PVAED: Prior-Guided Variational Autoencoders with Diffusion Denoising for Interpretable Single-Cell Representation Learning

PVAED, a dimensionality reduction framework that integrates biological prior knowledge into a variational autoencoder (VAE) and further refines its latent embeddings with a diffusion-based denoising module. Beyond performance, PVAED offers improved interpretability through its prior-based encoder design, enabling prioritization and modeling of interpretable biological variables as hypergraphs.

Toturial: dimensionality reduction results for visualization

Overview of PVAED

PVAED model schematic. a) The basic framework of PVAED model comprising a VAE model and a Diffusion model. After pre-training, the model undergoes joint fine-tuning with task specific new data. b) The detailed construction of PVAED. Prior information of pathway, TF-targets and protein complex are integrated as node in encoder layer. The connection between two encoder layer is sparsely connected informed by the gene-gene regulation or gene-prior object constituent relation. c) Low-dim cell embeddings from PVAED could be used for cell clustering task. d) VAED could be conducted for pathology related comparison task and then for interpretability task based on the trained prior encoder. e) PVAED could be instrumental in cell subpopulation discovery, uncovering subtle, pre-committed cellular subgroups.

Installation

First clone the repository.

git clone https://github.com/MaLab-scGenomics/PriorVAED.git
cd PVAED

It’s recommended to create a separate conda environment for running PVAED:

#create an environment called PVAED_env using the environment.yml file.
conda env create -f environment.yml

#activate your environment
conda activate PVAED_env

Then download data of GSE204684 at https://datasets.cellxgene.cziscience.com/c7e6fe97-f615-41e4-a631-0c3c74a7d20f.h5ad and preprocess the data as data_process.ipynb. The basic information is also available at: https://cellxgene.cziscience.com/collections/ceb895f4-ff9f-403a-b7c3-187a9657ac2c.

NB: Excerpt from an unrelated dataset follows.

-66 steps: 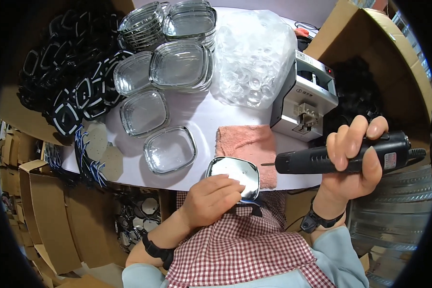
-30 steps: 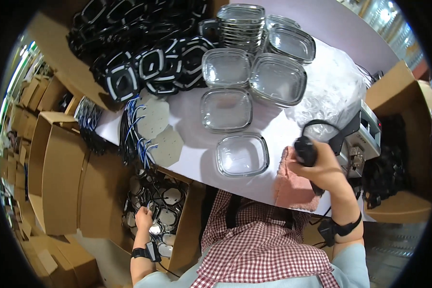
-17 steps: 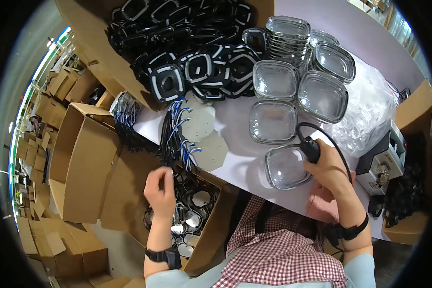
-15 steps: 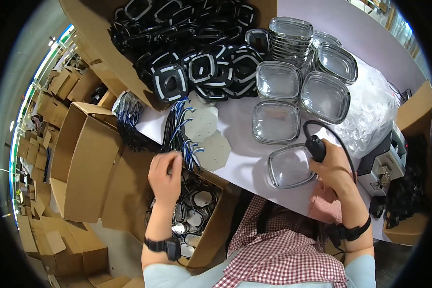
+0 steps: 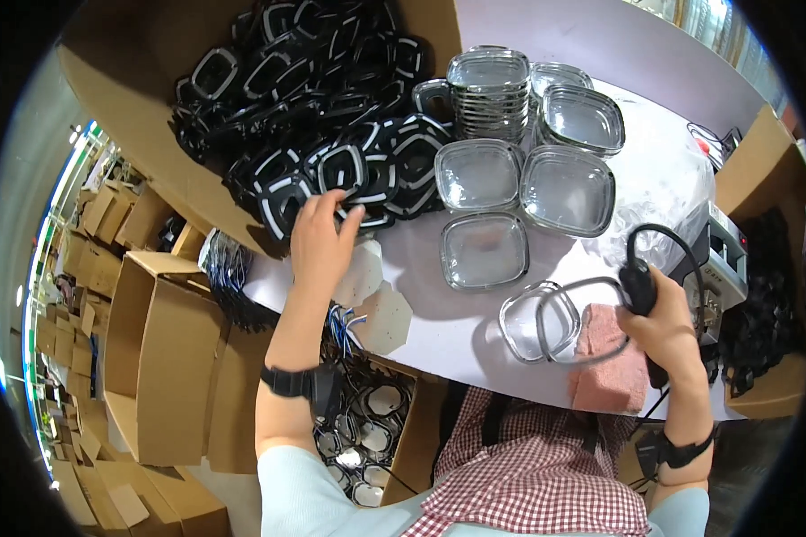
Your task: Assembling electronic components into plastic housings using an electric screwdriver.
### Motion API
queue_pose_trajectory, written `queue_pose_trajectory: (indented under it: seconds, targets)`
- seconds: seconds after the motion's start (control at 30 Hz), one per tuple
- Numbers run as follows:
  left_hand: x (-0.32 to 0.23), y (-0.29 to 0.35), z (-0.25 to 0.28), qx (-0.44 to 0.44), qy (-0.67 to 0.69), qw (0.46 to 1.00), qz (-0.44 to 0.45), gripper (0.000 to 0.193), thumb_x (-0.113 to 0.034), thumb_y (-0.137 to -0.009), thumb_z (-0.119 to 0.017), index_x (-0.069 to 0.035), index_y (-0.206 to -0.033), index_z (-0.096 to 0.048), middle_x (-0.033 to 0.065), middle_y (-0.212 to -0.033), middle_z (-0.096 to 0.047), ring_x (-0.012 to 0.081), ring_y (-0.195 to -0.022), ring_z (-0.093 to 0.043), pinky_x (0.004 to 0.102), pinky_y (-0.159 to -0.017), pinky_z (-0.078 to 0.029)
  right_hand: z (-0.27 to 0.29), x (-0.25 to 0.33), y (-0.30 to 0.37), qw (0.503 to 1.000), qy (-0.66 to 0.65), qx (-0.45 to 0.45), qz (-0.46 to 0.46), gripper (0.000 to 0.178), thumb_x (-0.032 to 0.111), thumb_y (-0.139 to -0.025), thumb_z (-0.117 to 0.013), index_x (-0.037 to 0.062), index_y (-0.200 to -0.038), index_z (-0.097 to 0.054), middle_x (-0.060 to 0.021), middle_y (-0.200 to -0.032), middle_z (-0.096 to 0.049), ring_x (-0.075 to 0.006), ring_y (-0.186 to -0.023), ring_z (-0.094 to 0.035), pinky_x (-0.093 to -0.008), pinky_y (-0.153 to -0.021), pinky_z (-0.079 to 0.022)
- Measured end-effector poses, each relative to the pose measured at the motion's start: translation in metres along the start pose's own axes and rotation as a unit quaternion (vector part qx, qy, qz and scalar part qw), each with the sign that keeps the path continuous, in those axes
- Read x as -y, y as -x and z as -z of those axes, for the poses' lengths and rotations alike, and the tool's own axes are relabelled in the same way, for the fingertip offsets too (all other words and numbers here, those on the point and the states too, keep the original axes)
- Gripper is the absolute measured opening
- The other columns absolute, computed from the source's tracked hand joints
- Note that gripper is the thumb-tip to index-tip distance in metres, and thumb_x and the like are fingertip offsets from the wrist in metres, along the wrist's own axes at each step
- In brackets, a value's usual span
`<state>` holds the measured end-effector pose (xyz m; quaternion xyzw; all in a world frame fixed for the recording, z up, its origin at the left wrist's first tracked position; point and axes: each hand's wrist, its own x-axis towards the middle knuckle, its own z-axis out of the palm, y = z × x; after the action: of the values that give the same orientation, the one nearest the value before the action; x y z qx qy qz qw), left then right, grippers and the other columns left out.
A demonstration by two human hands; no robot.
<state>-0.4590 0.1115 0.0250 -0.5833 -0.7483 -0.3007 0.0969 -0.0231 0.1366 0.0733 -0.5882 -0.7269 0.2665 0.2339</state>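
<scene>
My left hand (image 5: 322,242) reaches to the near edge of a heap of black square frames (image 5: 340,170) with grey edging. Its thumb stands apart from the fingers, whose tips reach a frame. My right hand (image 5: 664,327) is closed around a black handheld tool (image 5: 637,286) with a looping black cord. A grey rounded-square ring (image 5: 585,361) extends left from this hand; whether the fingers grip it is hidden. It overlaps a clear rounded-square dish (image 5: 514,333) on the table. Below the hand, a pink sponge-like block (image 5: 611,371) lies near the table edge.
Clear dishes (image 5: 484,252) stand in rows and stacks behind. Right of them are a clear plastic bag (image 5: 658,183) and a grey box-shaped device (image 5: 724,268). Cardboard boxes (image 5: 184,358) stand at left; another (image 5: 412,438) below the table holds black parts. Wire bundles (image 5: 228,277) hang at left.
My left hand has moved up from the wires to the black frames. My right hand has shifted right and down with the tool, and the grey ring now shows separately from the dish.
</scene>
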Motion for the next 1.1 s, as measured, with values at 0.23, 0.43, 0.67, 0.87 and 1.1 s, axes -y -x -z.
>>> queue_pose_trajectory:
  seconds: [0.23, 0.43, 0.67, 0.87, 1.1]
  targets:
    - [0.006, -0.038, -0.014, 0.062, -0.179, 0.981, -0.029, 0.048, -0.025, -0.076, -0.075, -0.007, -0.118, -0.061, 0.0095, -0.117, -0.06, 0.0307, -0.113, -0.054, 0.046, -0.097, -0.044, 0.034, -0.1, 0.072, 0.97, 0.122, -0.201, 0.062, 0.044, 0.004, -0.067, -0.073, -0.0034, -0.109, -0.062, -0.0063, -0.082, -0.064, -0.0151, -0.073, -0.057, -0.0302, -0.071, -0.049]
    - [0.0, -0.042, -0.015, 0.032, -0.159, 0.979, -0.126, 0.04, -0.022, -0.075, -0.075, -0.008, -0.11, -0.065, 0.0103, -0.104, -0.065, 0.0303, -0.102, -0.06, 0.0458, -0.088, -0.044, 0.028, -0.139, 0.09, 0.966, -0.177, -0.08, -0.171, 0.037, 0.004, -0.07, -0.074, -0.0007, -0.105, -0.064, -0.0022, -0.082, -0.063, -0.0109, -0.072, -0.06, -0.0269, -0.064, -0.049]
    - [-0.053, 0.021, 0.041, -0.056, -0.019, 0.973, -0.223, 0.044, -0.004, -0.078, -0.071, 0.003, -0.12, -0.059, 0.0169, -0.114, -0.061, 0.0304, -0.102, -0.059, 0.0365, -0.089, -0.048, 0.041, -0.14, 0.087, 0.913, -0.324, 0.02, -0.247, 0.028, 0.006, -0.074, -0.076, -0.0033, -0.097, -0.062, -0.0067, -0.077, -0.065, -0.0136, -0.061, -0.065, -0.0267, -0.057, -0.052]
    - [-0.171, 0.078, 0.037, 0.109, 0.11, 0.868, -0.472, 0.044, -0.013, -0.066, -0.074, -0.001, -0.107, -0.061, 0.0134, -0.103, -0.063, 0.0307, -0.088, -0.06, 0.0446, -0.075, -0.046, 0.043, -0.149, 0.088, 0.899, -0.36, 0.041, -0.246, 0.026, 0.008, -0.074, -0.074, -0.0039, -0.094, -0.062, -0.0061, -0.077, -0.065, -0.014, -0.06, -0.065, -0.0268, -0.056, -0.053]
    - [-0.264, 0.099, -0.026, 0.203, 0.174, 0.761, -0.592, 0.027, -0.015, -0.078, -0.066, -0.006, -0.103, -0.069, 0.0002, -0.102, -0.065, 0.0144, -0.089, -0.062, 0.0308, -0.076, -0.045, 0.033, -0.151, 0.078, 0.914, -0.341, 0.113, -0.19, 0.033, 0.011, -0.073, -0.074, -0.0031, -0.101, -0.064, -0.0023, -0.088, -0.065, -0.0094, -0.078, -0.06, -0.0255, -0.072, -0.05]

Finally, run the demo of GSE204684.

python3 manin.py && python3 main_joint_fine_tunning.py

The latent embedings and model checkpoint files will be saved in ./data_GSE204684_developing_human_cerebral_cortex folder.

Note

If you want to modify the default parameters of model or file path, change them in main.py or main_joint_fine_tunning.py directly in the parser part.